Наконец невеста, совсем убранная, явилась в гостиную в сопровождении приглашенных девиц. Саффи тоже приехал с несколькими друзьями; в гостиной уже находились братья невесты: старший Эдуард, высокий, красивый мужчина, который впоследствии наследовал майорат и заседал в палате лордов; из остальных братьев один был военный, другой – искатель деятельности, которой не нашел; оба они более или менее бедствовали. Джорджина с сестрой тоже ничего не получили от родителей; старшая осталась девицей. Впоследствии какая-то тетка оставила им обеим по пяти тысяч франков.
В это время Саффи тоже ничего не имел, он был изгнанник и жил только жалованием, получаемым от Оксфордского университета. Брак Джорджины был основан не на расчете, а на обоюдной симпатии и решимости вместе нести крест жизни. Много лет спустя Саффи получил в наследство от дяди маленькое поместье с домиком возле города Форли, где и поселился с семейством.
Возвращаюсь к моему рассказу. Когда все были в сборе, Кроуфорд подал руку невесте и повел ее к карете; за ним всё общество поспешило на крыльцо. Экипажи подвезли нас всех к церкви; Кроуфорд ввел дочь под руку и проводил ее до места, где уже стоял жених, поклонился ему и отошел. Пастор спросил жениха и невесту, согласны ли они на этот важный шаг в жизни. Выслушав их ответ, он сказал им краткую наставительную речь, надел кольца и благословил их: невеста стала на колени, жених последовал ее примеру.

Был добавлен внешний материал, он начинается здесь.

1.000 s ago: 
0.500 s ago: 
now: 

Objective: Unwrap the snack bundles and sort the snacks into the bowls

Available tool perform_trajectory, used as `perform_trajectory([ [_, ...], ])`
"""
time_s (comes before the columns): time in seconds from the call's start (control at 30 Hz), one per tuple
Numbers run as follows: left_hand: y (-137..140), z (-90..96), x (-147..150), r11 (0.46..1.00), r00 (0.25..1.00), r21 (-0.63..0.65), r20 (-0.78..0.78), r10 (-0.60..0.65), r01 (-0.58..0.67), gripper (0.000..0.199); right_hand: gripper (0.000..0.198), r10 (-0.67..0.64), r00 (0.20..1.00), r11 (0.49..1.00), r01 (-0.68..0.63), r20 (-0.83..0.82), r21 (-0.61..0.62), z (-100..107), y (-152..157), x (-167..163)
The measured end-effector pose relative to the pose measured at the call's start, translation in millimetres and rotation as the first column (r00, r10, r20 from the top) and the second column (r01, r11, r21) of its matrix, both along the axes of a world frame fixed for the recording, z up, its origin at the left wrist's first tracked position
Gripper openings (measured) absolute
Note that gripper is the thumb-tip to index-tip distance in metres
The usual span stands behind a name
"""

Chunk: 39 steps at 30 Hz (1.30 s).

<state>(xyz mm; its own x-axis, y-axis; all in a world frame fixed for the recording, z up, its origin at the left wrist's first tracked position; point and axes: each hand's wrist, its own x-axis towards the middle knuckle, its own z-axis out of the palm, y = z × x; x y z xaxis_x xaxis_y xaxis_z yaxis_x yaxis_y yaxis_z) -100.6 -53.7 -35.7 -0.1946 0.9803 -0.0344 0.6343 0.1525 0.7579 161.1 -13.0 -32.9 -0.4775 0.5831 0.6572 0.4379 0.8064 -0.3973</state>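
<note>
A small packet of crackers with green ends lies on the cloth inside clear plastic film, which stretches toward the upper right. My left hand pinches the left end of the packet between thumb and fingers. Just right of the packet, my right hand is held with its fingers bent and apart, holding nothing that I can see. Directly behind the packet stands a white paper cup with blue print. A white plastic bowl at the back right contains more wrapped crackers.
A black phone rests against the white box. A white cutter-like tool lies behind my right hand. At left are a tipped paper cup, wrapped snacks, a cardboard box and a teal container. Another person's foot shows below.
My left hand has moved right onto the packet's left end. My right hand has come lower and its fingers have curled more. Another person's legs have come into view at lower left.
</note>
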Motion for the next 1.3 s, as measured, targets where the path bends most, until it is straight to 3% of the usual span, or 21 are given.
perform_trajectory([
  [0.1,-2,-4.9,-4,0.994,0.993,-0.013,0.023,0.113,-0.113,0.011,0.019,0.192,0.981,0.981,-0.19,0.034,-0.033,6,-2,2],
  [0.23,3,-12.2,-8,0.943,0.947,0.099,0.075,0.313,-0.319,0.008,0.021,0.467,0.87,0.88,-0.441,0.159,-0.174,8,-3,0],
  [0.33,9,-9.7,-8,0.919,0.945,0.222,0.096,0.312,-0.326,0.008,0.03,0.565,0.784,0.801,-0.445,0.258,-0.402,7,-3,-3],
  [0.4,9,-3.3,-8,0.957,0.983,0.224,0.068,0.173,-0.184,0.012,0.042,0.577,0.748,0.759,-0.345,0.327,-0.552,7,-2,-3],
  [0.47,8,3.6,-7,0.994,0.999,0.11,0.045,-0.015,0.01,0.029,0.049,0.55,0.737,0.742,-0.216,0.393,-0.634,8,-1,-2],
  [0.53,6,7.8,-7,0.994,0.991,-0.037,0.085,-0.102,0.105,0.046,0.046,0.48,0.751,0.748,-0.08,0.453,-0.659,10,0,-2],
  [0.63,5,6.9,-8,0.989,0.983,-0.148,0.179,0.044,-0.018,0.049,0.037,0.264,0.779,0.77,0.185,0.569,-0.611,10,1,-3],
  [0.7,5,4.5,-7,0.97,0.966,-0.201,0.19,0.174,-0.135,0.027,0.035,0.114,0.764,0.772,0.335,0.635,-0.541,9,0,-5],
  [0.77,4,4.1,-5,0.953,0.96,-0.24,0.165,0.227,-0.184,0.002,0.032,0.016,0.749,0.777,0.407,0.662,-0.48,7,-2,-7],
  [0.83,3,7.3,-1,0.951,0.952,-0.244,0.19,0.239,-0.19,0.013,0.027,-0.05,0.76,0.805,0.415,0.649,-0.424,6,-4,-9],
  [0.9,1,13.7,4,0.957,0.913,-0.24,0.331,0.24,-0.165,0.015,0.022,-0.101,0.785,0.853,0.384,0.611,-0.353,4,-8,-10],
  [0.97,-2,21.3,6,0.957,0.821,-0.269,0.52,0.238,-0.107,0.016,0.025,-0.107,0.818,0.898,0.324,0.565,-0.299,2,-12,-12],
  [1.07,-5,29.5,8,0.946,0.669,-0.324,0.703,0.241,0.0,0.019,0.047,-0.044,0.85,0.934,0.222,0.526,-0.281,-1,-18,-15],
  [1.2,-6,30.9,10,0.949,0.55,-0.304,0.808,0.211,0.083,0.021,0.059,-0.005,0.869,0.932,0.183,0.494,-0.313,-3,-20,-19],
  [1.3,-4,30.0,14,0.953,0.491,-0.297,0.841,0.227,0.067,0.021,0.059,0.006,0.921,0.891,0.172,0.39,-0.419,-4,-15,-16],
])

Помолясь мысленно, они встали, и Саффи повел жену под руку к выходу.
Они отправились записывать брак в гражданском ведомстве, потом возвратились в дом невесты, прямо наверх: там для них приготовили небольшой завтрак. Джорджина надела темное дорожное платье. Вероятно, родные попрощались с ними наверху, но гости, которых было очень много, толпились в двух смежных салонах; столы были покрыты яствами, фруктами, сластями и винами всех возможных сортов; недоставало только места: было ужасно тесно, сидели лишь несколько пожилых дам, молодые же дамы и мужчины кушали стоя, короткие знакомые и родственники угощали, подавали шампанское, все пили за счастие и благополучие молодых. Потом в толпе гостей сделалось движение, и все поспешили к входной двери: молодые спускались по лестнице к ожидающему их экипажу; гости, стоя в дверях, обменивались с ними поклонами, поздравляли их, более близкие жали им руки.

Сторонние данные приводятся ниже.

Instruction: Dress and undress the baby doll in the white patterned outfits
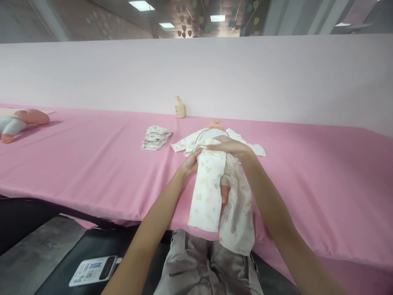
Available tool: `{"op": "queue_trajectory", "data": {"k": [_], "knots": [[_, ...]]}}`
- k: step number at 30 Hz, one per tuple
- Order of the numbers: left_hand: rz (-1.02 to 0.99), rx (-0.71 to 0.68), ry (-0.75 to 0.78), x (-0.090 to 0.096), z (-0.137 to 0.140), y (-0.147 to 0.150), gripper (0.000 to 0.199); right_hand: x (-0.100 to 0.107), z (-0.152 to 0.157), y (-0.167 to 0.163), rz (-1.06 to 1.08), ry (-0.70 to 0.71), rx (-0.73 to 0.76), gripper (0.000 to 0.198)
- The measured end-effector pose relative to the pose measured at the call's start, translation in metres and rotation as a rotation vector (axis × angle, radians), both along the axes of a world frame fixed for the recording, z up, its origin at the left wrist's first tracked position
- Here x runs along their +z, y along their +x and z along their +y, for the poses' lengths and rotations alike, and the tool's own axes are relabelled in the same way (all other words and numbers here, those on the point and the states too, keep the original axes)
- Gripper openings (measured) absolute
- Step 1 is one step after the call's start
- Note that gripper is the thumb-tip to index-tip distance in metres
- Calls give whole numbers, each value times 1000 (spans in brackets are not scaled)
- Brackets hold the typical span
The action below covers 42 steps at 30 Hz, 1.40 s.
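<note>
A baby doll (216, 124) lies on its back on the pink-covered table, head toward the wall. White printed baby pants (207, 192) lie over its lower body, their legs hanging toward me past the table edge. One doll foot (225, 193) shows between the pant legs. My left hand (192, 161) is closed on the left side of the waistband. At the right side of the waist my right hand (229, 146) grips the pants, its fingers across the doll's belly. A matching baby shirt (187, 141) spreads around the doll's upper body, sleeves out to both sides.
A folded stack of cloth (156, 137) sits left of the doll. A pump bottle (179, 108) stands by the white wall (196, 73). Another doll (32, 117) lies at the far left. A badge card (93, 270) rests on a black chair (61, 266) below the table edge.
</note>
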<state>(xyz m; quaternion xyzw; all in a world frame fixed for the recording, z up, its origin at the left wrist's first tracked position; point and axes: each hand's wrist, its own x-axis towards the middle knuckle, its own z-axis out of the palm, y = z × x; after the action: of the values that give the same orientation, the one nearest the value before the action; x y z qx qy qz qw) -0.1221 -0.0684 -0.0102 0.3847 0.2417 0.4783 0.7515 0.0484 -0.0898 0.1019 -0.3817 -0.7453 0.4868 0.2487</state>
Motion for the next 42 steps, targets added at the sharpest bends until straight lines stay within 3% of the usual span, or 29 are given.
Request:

Я забыла сказать, что незадолго до этой свадьбы Герцен решился отправить сына в Женеву; ему хотелось, чтобы молодой человек, живя отдельно от семьи, приобрел немного независимости в чистом, почти горном воздухе швейцарских городов и уже самостоятельно продолжал более серьезные занятия. Во время посещения в Лондоне разных вольных курсов Александр Александрович Герцен был всегда первым на экзаменах, получил серебряную и золотую медали и разные лестные отзывы от преподавателей. Не помню всех предметов, изученных им, но знаю, что он особенно занимался естественными науками, физикой, химией и к рождению Герцена делал вместо сюрприза наглядные опыты, читал нам лекции с очень ясными толкованиями, которыми его отец оставался очень доволен.

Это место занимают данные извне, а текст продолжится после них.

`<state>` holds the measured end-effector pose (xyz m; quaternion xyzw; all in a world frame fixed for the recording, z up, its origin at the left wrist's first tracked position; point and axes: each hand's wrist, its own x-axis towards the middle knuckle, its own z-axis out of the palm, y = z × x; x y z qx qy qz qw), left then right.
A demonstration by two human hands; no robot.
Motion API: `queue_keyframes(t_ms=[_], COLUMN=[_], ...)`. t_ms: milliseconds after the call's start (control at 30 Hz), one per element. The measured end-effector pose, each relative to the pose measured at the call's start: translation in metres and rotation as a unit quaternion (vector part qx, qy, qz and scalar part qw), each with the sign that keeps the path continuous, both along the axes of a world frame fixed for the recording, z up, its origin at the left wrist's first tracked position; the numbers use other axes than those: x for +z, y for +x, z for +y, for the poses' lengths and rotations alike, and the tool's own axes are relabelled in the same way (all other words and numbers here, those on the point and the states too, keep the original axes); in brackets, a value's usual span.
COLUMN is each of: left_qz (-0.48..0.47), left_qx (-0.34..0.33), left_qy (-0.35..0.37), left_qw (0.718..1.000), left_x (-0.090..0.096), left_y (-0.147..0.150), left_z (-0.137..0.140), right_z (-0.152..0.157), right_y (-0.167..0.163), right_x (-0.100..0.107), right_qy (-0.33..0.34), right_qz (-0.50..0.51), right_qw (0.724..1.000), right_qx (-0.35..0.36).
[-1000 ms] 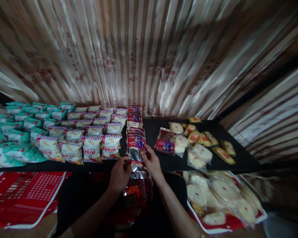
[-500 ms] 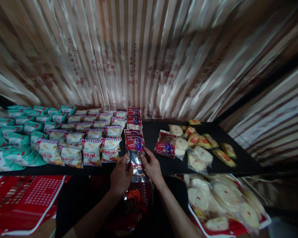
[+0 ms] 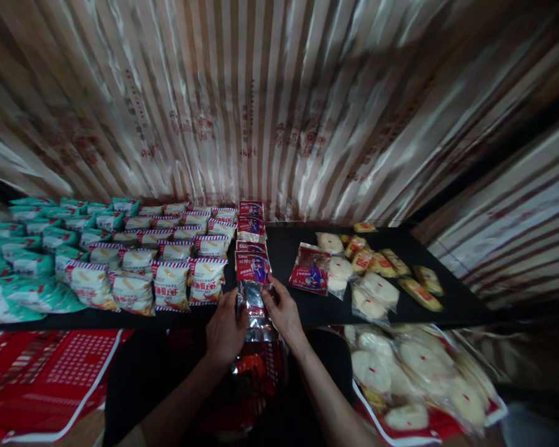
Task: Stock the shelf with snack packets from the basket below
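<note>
Both my hands grip a shiny snack packet (image 3: 255, 295) with silver foil showing, at the front edge of the black shelf. My left hand (image 3: 226, 329) has its fingers curled round the packet's left side. On the right side, my right hand (image 3: 284, 313) pinches it with thumb and fingers. Just beyond is a red and purple packet (image 3: 252, 267), and more red packets (image 3: 250, 225) stand in a column behind it. Another red packet (image 3: 310, 268) lies flat to the right. How far the held packet overlaps the one beyond is unclear.
Left of the column stand rows of white snack bags (image 3: 170, 282) and green bags (image 3: 30, 264). Round pale packaged breads (image 3: 375, 292) and yellow packets (image 3: 422, 293) lie to the right. Red baskets (image 3: 65, 372) sit below the shelf (image 3: 461, 304); a striped curtain (image 3: 270, 93) hangs behind.
The view has shifted very slightly. My hands keep their hold, and the front red packet sits a touch lower and further right between them.
</note>
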<state>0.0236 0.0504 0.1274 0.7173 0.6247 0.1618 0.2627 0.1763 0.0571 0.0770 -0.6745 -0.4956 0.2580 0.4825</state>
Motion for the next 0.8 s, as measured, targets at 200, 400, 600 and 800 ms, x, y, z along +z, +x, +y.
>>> queue_keyframes(t_ms=[200, 400, 600, 800], left_qz=[0.001, -0.117, -0.152, -0.155], left_qx=[0.013, -0.122, -0.210, -0.263], left_qy=[0.110, 0.200, 0.142, 0.133], left_qw=[0.994, 0.965, 0.955, 0.943], left_x=[0.002, -0.001, -0.005, -0.006], left_y=[-0.003, 0.004, 0.022, 0.026], left_z=[-0.009, -0.029, -0.053, -0.060], right_z=[-0.004, -0.014, -0.027, -0.026], right_y=[0.014, 0.062, 0.090, 0.102], right_x=[0.009, 0.010, -0.006, 0.001], right_qy=[0.049, 0.089, 0.029, 0.065], right_qz=[-0.091, -0.326, -0.413, -0.371], right_qw=[0.994, 0.929, 0.901, 0.913], right_qx=[-0.038, -0.153, -0.132, -0.158])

Отправив сына в Женеву, Герцен послал его к известному натуралисту Карлу Фогту, с которым был коротко знаком еще в Ницце. Пробыв с полгода в Женеве, Александр переехал в Берн, в дом старика Фогта, отца знаменитого натуралиста. Там Александр поступил в университет и, мне кажется, пробыл в нем года четыре, постоянно переписываясь с отцом.